EXERCISE AIM: Exactly retype the lines of the material from its first line to the line with "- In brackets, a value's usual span", including both.

------ INFORMATION SUPPLIED ------

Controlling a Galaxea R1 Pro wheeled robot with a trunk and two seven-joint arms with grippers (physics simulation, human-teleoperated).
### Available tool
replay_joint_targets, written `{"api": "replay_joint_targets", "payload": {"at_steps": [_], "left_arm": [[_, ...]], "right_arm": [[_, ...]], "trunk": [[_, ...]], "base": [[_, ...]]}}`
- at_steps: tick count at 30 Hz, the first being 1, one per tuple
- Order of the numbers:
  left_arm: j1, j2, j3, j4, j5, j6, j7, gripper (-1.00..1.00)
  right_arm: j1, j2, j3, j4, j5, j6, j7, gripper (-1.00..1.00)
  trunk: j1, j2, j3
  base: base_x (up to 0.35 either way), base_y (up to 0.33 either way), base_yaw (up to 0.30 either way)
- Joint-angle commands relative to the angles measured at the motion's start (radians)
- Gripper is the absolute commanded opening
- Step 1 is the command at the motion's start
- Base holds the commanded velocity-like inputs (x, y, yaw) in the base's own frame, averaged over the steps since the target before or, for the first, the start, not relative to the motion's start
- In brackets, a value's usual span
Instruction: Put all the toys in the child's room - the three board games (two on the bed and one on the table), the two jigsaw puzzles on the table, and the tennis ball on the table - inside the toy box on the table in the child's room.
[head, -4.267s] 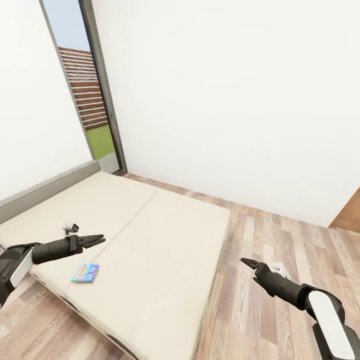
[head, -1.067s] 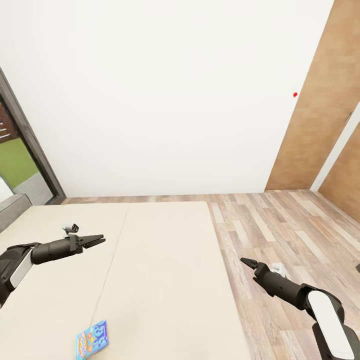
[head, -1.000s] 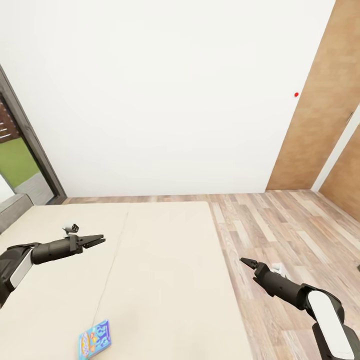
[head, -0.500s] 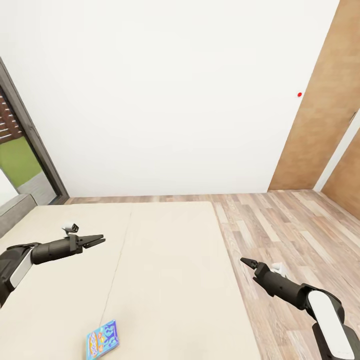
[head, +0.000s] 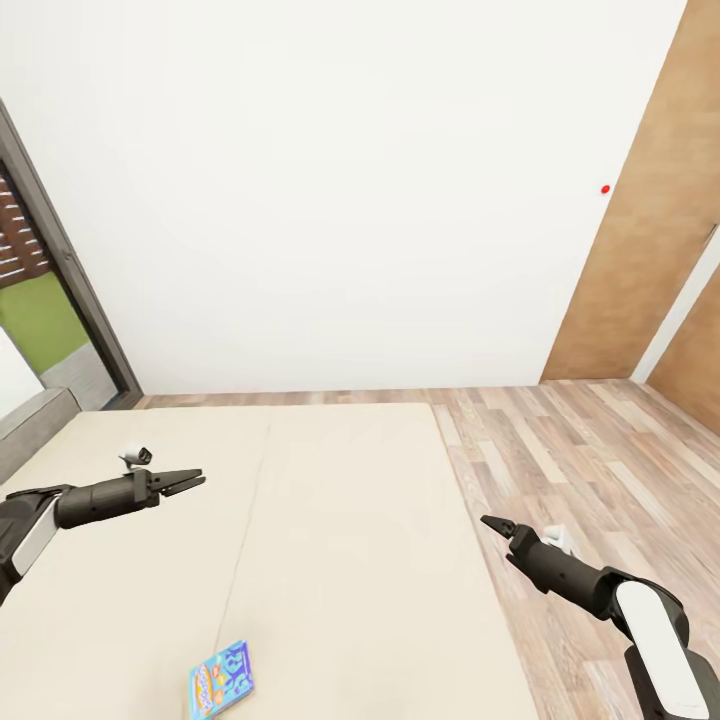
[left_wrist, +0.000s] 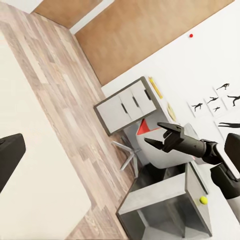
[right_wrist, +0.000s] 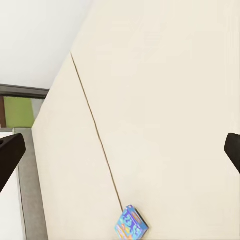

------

ANSWER SECTION:
Controlling a Galaxea R1 Pro wheeled robot with a trunk and two seven-joint arms with grippers (physics simulation, human-teleoperated).
### Available tool
replay_joint_targets, written `{"api": "replay_joint_targets", "payload": {"at_steps": [_], "left_arm": [[_, ...]], "right_arm": [[_, ...]], "trunk": [[_, ...]], "base": [[_, ...]]}}`
- at_steps: tick count at 30 Hz, the first being 1, one per tuple
- Order of the numbers:
  left_arm: j1, j2, j3, j4, j5, j6, j7, gripper (-1.00..1.00)
  right_arm: j1, j2, j3, j4, j5, j6, j7, gripper (-1.00..1.00)
  trunk: j1, j2, j3
  base: base_x (up to 0.35 either way), base_y (up to 0.33 either way), base_yaw (up to 0.30 either way)
- Joint-angle commands relative to the angles measured at the motion's start (radians)
- Gripper is the absolute commanded opening
- Step 1 is the command at the motion's start
- Base holds the commanded velocity-like inputs (x, y, yaw) in the base's own frame, averaged over the steps since the target before or, for the first, the start, not relative to the motion's start
- In brackets, a value's usual span

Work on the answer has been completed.